### Problem to work on
Ignore the pictures in the data below and set down exactly the lines from its first line through the line containing "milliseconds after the".

### Entries provided
◇ ◇ ◇
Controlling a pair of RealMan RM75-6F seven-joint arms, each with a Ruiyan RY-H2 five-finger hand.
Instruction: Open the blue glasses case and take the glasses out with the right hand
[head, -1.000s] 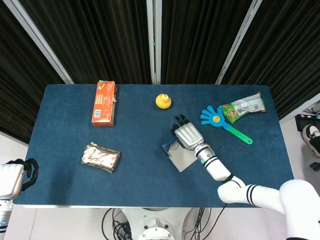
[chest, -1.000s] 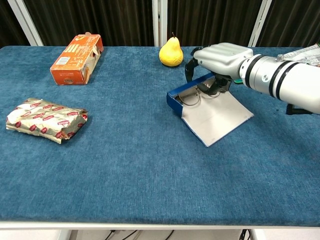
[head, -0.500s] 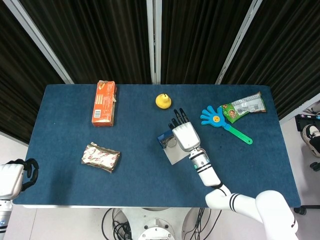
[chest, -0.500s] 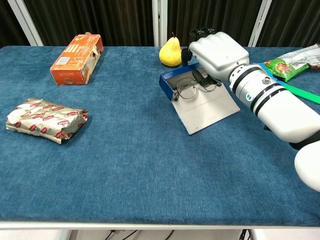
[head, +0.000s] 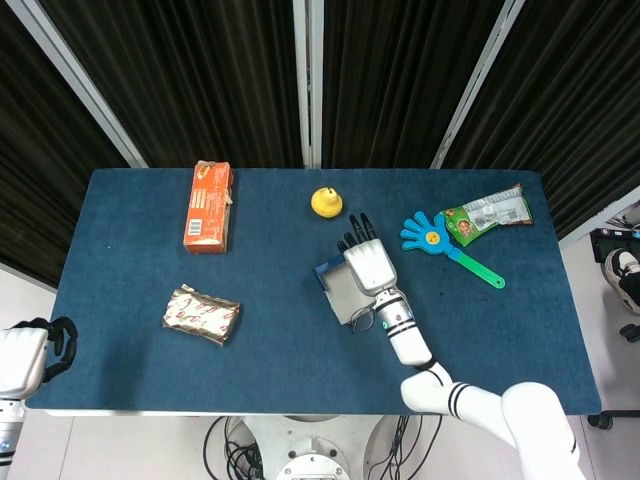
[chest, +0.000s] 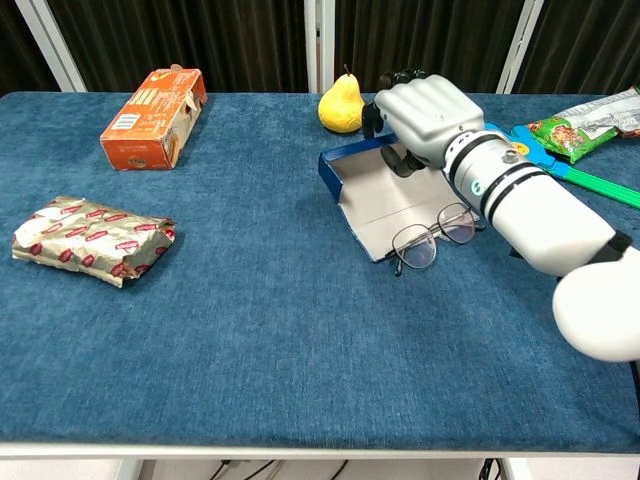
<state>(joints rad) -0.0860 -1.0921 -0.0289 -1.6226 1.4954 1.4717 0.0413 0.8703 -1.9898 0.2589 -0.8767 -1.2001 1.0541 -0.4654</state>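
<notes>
Glasses: your glasses (chest: 432, 235) were inside the open case a second ago, under the hand; now they lie out on the blue surface (chest: 250, 290), at the near edge of the flat lid, lenses toward the chest camera.
Right hand: your right hand (chest: 425, 112) no longer grips the glasses; its fingers are curled over the far rim of the case, holding nothing that shows.
Blue glasses case: your blue glasses case (chest: 370, 190) has swung round and slid toward the pear (chest: 342, 104), and its tray now shows empty.
Right arm: your forearm has moved in over the near part of the surface.
</notes>
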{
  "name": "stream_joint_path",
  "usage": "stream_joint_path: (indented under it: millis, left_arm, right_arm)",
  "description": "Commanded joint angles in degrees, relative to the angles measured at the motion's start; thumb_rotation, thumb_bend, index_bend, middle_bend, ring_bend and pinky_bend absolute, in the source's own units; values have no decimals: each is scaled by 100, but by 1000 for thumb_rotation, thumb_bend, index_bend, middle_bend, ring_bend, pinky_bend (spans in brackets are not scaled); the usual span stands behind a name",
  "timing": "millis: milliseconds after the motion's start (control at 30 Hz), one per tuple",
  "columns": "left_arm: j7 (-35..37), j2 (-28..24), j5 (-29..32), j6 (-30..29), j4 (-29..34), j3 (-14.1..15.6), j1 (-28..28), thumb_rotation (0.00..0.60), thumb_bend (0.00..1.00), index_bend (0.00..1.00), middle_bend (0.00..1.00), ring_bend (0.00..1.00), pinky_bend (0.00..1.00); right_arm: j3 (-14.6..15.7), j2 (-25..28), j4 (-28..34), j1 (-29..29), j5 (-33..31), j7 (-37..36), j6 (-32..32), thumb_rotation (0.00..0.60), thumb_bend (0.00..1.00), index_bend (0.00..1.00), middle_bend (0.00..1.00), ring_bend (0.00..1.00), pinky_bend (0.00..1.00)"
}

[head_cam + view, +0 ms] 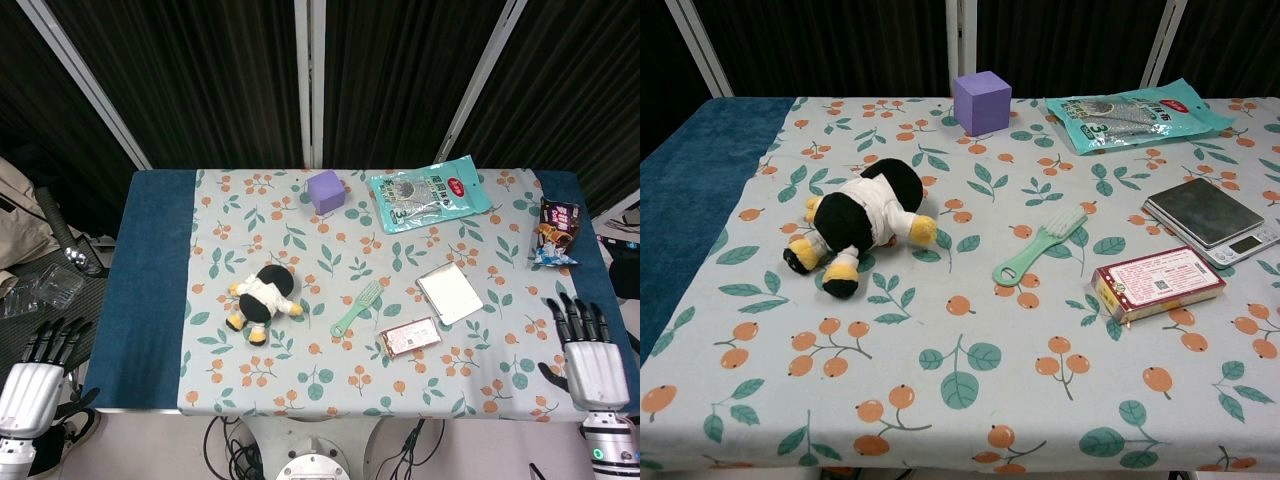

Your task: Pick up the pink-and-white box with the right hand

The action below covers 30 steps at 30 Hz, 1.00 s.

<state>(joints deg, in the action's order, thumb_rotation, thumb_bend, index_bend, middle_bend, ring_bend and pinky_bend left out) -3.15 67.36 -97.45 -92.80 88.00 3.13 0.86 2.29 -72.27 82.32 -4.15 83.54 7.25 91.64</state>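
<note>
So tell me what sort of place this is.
Probably a robot test or data-collection setup, not a home: black curtain panels behind the table, cables beneath it, and unrelated items laid out, such as a plush toy and a digital scale.

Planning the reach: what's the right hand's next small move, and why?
Probably bring the right hand toward the robot's left and slightly forward, over the pink-and-white box. The hand is open, off at the table's right edge; the box lies flat, untouched, beside the scale.
</note>
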Motion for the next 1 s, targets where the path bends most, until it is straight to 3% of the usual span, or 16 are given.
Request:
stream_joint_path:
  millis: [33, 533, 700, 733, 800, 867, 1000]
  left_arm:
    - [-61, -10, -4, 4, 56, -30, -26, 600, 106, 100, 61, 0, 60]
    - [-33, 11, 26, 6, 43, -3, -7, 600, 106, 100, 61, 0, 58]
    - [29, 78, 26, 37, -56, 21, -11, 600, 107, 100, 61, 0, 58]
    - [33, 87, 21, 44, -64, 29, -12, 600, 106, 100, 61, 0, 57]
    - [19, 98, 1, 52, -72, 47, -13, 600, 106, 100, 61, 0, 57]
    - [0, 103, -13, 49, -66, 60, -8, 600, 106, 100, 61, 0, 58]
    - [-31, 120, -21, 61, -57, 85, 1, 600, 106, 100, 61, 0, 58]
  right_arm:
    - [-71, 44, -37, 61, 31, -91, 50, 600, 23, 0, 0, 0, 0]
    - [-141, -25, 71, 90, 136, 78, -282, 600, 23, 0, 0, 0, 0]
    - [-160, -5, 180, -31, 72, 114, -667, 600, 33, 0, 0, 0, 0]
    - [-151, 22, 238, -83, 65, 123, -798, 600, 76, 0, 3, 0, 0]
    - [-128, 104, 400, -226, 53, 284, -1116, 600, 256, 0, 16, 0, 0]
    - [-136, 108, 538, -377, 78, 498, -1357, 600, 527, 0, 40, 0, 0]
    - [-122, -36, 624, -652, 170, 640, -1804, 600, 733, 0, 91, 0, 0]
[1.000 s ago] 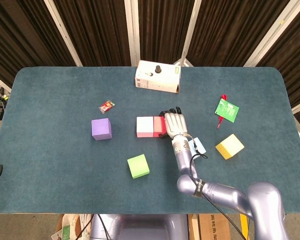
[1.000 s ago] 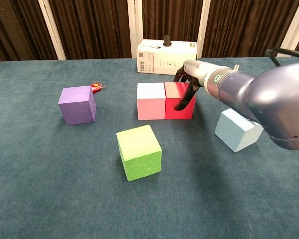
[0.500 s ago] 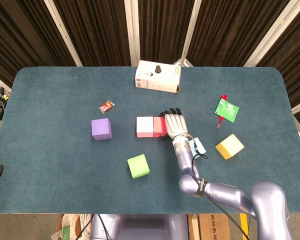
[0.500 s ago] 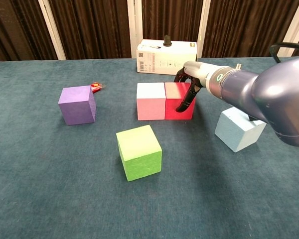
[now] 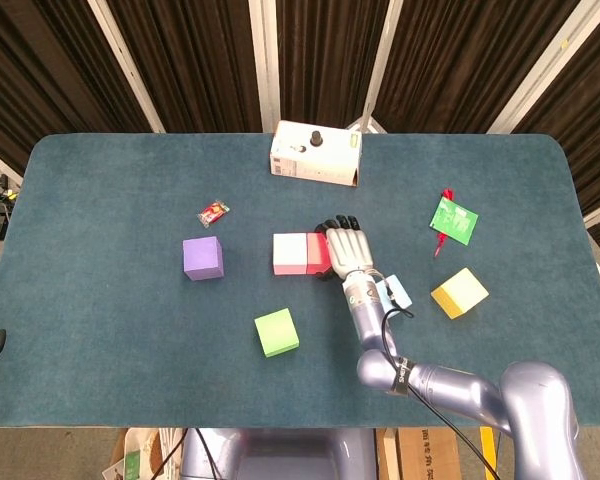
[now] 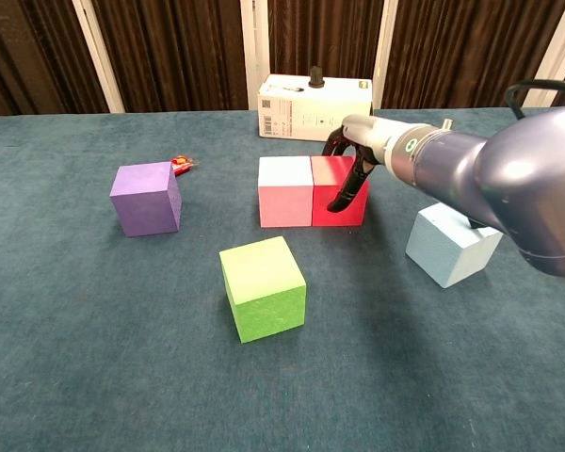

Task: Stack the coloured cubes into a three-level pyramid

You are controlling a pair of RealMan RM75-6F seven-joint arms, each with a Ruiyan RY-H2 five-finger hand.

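On the blue-green felt table (image 5: 100,200), a purple foam cube (image 5: 203,258) and green foam cube (image 5: 277,332) are set apart. The pink foam cube (image 5: 290,254) is touched by the red foam cube (image 5: 318,252), which is gripped by the right hand (image 5: 348,250), shifted slightly left since 1 second ago. The left hand is unseen.
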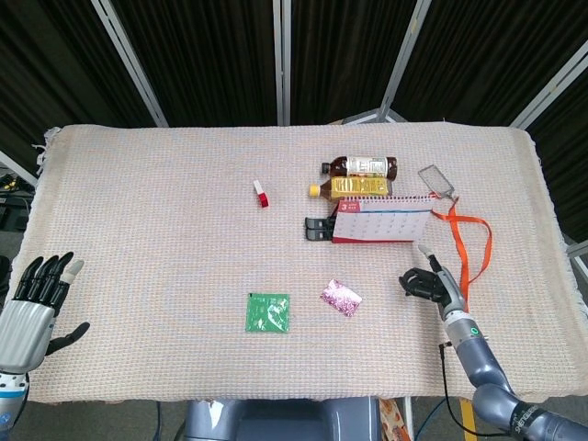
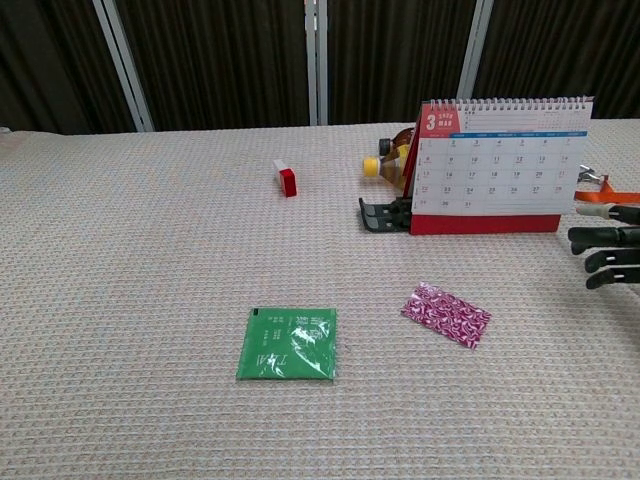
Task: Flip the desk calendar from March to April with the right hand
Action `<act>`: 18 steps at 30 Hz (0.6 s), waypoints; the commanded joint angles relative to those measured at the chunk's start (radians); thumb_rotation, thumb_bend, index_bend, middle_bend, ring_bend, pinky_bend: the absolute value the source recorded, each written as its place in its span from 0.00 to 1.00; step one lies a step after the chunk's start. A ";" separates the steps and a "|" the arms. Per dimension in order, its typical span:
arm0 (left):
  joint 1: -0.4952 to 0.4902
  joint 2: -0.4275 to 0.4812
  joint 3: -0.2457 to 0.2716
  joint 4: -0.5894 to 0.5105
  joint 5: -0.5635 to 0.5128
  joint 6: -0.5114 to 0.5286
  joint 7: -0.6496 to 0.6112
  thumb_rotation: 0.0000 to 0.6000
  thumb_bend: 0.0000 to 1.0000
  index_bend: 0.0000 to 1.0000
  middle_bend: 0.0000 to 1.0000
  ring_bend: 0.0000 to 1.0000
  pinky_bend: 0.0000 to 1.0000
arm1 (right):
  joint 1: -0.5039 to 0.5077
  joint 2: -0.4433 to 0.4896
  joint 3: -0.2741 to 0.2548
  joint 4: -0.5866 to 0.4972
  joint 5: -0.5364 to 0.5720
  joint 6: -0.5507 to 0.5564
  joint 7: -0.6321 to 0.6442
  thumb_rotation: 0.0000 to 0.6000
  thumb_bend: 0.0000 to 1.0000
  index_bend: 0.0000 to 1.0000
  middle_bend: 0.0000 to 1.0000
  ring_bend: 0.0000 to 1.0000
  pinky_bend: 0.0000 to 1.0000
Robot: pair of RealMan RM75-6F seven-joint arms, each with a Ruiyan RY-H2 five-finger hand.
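Note:
The desk calendar stands upright on its red base, showing the March page with a red 3 at its top left. My right hand hovers low over the cloth, in front of and to the right of the calendar, apart from it. Its fingers are spread and point left, with nothing in them. My left hand sits at the table's front left corner, fingers apart and empty; the chest view does not show it.
Two bottles lie behind the calendar, and a black clip lies at its left. An orange lanyard with a badge lies to its right. A pink packet, a green sachet and a small red-and-white item lie on the cloth.

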 commanded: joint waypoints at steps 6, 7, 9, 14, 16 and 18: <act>-0.002 -0.003 0.000 -0.001 -0.002 -0.006 0.006 1.00 0.07 0.00 0.00 0.00 0.00 | 0.019 -0.044 0.017 0.050 0.009 -0.021 -0.006 1.00 0.27 0.03 0.59 0.60 0.54; -0.002 -0.003 0.000 -0.001 -0.002 -0.007 0.007 1.00 0.07 0.00 0.00 0.00 0.00 | 0.020 -0.047 0.018 0.052 0.010 -0.021 -0.008 1.00 0.27 0.03 0.59 0.60 0.54; -0.002 -0.003 0.000 0.000 -0.003 -0.007 0.007 1.00 0.07 0.00 0.00 0.00 0.00 | 0.023 -0.053 0.020 0.058 0.011 -0.022 -0.012 1.00 0.27 0.03 0.59 0.60 0.54; -0.002 -0.003 -0.001 0.001 -0.007 -0.009 0.004 1.00 0.07 0.00 0.00 0.00 0.00 | 0.029 -0.065 0.026 0.070 0.015 -0.026 -0.016 1.00 0.27 0.03 0.58 0.60 0.54; -0.003 -0.002 -0.002 0.001 -0.008 -0.010 0.002 1.00 0.07 0.00 0.00 0.00 0.00 | 0.033 -0.074 0.027 0.081 0.019 -0.024 -0.023 1.00 0.27 0.03 0.58 0.60 0.54; -0.003 -0.002 -0.002 0.000 -0.009 -0.010 0.000 1.00 0.07 0.00 0.00 0.00 0.00 | 0.036 -0.081 0.030 0.090 0.024 -0.026 -0.024 1.00 0.27 0.03 0.58 0.60 0.54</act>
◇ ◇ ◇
### Result of this exercise
Controlling a pair of RealMan RM75-6F seven-joint arms, each with a Ruiyan RY-H2 five-finger hand.
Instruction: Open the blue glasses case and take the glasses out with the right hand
[head, -1.000s] 
[chest, -1.000s] 
[head, -0.500s] 
[chest, -0.500s] 
[head, +0.000s] 
[chest, +0.000s] 
<state>(joints rad) -0.0860 -1.0921 -0.0289 -1.6226 1.4954 1.4717 0.0413 0.8703 -1.9898 0.2589 -0.8767 -1.2001 1.0541 -0.4654</state>
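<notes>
Glasses: your glasses (chest: 432, 235) were inside the open case a second ago, under the hand; now they lie out on the blue surface (chest: 250, 290), at the near edge of the flat lid, lenses toward the chest camera.
Right hand: your right hand (chest: 425, 112) no longer grips the glasses; its fingers are curled over the far rim of the case, holding nothing that shows.
Blue glasses case: your blue glasses case (chest: 370, 190) has swung round and slid toward the pear (chest: 342, 104), and its tray now shows empty.
Right arm: your forearm has moved in over the near part of the surface.
</notes>
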{
  "name": "stream_joint_path",
  "usage": "stream_joint_path: (indented under it: millis, left_arm, right_arm)",
  "description": "Commanded joint angles in degrees, relative to the angles measured at the motion's start; thumb_rotation, thumb_bend, index_bend, middle_bend, ring_bend and pinky_bend absolute, in the source's own units; values have no decimals: each is scaled by 100, but by 1000 for thumb_rotation, thumb_bend, index_bend, middle_bend, ring_bend, pinky_bend (spans in brackets are not scaled); the usual span stands behind a name",
  "timing": "millis: milliseconds after the motion's start (control at 30 Hz), one per tuple",

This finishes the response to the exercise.